### YOUR INSTRUCTIONS:
Reproduce only what lies between the first line of the material below and the line containing "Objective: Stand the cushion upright", with both of those lines included and every line kept exact.

* * * * * * *

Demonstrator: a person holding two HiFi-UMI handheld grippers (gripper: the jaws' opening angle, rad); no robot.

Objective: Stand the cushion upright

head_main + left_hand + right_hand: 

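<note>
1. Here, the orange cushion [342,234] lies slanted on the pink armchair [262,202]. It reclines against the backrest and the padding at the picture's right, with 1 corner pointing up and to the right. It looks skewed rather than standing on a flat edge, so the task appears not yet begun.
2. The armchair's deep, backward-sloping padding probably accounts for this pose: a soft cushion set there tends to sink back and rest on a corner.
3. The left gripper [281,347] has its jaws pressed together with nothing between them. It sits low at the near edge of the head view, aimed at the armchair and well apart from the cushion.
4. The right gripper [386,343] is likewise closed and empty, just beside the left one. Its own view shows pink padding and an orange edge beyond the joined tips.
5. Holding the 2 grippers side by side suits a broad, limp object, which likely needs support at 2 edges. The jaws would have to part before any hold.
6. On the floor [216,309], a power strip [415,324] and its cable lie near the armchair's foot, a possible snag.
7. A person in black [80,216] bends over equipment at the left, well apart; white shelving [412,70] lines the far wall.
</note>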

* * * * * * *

### EXPECTED ANSWER:
Demonstrator: a person holding two HiFi-UMI handheld grippers (gripper: the jaws' opening angle, rad); no robot.

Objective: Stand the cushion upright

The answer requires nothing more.